Przejdź do zawartości

Strona:Gabriela Zapolska - Akwarelle.djvu/272

Z Wikiźródeł, wolnej biblioteki
Ta strona została skorygowana.

Słuchała go milcząc, z miną nawet surową; uśmiechem zmusiła go do przypomnienia sobie zimowego ranka, teraz uśmiech ten ukryła, a przybrała zimną, lodową maskę.
Opanowany szaloną żądzą, podnieconą dziwném zachowaniem się kobiety, wyciągnął znów ręce. Zbliżył się i całował jéj haftowaną cienką koszulę. Przez pajęcze płótno czuł ciepłe, miękkie ciało, które uginało się pod dotknięciem drżących ust jego.
Ona stała sztywna, z zaciśniętemi wargami.
On tymczasem schwycił jéj rękę obnażoną, i zsunąwszy szeroki rękaw koszuli, okrył ją chciwemi pocałunkami.
Maryanek zapłakał. Choć Małaszka biła i szczypała biedne dziecię — ono w prostocie swéj niewinnéj duszyczki przywiązało się do swéj karmicielki.
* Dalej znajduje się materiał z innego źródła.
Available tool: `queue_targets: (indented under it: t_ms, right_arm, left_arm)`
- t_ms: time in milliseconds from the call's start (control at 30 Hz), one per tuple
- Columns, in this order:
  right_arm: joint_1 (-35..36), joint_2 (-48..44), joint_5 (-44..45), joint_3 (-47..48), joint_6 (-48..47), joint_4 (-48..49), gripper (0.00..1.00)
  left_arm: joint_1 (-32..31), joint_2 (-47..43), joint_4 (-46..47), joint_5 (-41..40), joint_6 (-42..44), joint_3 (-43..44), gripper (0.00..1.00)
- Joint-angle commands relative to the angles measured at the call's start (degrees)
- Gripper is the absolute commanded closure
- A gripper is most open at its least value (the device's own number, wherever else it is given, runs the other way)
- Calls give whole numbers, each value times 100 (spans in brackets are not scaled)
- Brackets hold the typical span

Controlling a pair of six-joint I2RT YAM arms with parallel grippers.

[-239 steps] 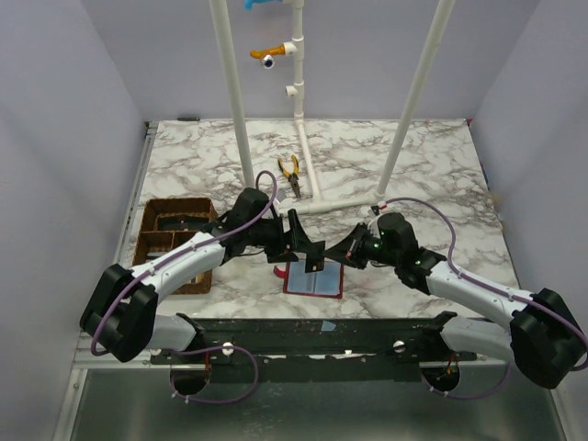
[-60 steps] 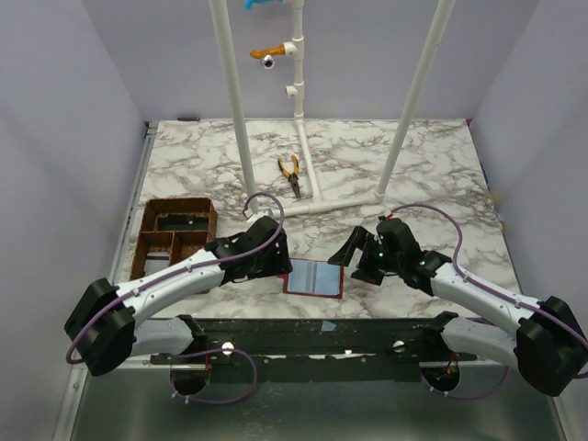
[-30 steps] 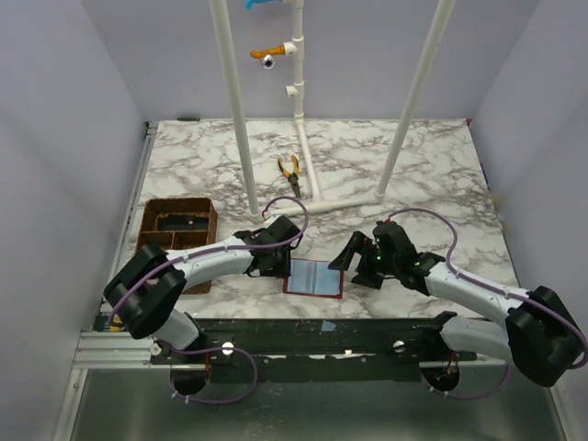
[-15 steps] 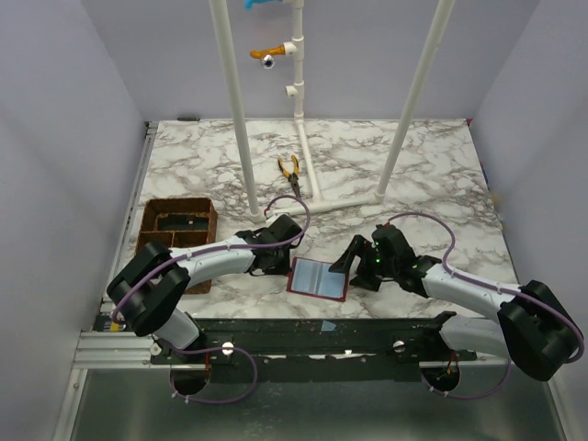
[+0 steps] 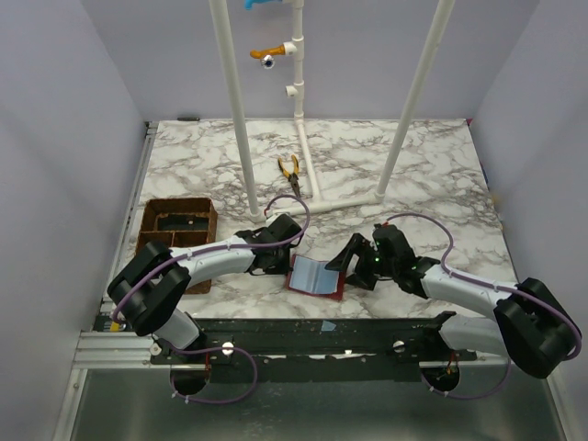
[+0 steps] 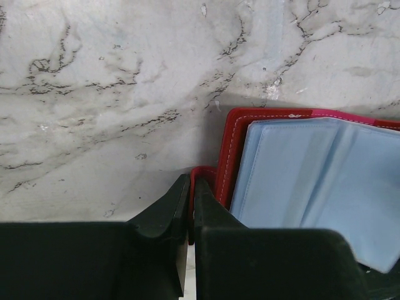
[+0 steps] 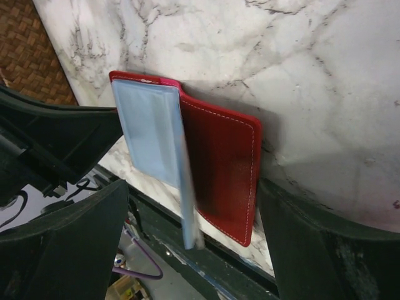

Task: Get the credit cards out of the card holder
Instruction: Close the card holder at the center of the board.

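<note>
The red card holder lies open near the table's front edge, with its pale blue inner panels lifted off the red cover. My left gripper sits at the holder's left edge. In the left wrist view, that gripper is shut on a thin red tab of the card holder. My right gripper stands open at the holder's right side. Its fingers straddle the cover without clamping it. The credit cards are hidden inside the panels.
A brown compartment tray stands at the left, beside the left arm. Yellow-handled pliers lie near the white pipe frame at the back. The black rail runs along the near table edge.
My left gripper has shut on the holder's red tab. The holder has shifted slightly, and its blue panels have risen from flat. My right gripper has narrowed a little and edged closer.
</note>
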Motion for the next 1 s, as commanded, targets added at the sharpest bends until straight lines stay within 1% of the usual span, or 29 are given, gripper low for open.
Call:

Nie znając się na wybuchach namiętności, sądziło, że hrabia wyrządza jakąś dotkliwą krzywdę Małaszce.
Ale hrabia nie słyszał płaczu dziecka: namiętność nie chciała uciszyć się. Pochylił się nad nią, patrzył na jéj szyję, gdzie wiły się drobne włoski.
— Chcę cię widziéć... — szepnął prawie rozkazująco.
Ale ona poprawiła dziecku koronkę u koszuli i z pyszną obojętnością odeszła, zostawiając go na środku altany. Gdy się odwrócił, ujrzał ją rozmawiającą z wielkim spokojem z panią hrabiną, która w téj chwili weszła.
Małaszka zdawała sprawę z niefortunnych prób fotograficznych i żaliła się z miną niezadowolnioną, że wskutek tego ona sama wyrzec się musi posiadania swego wizerunku.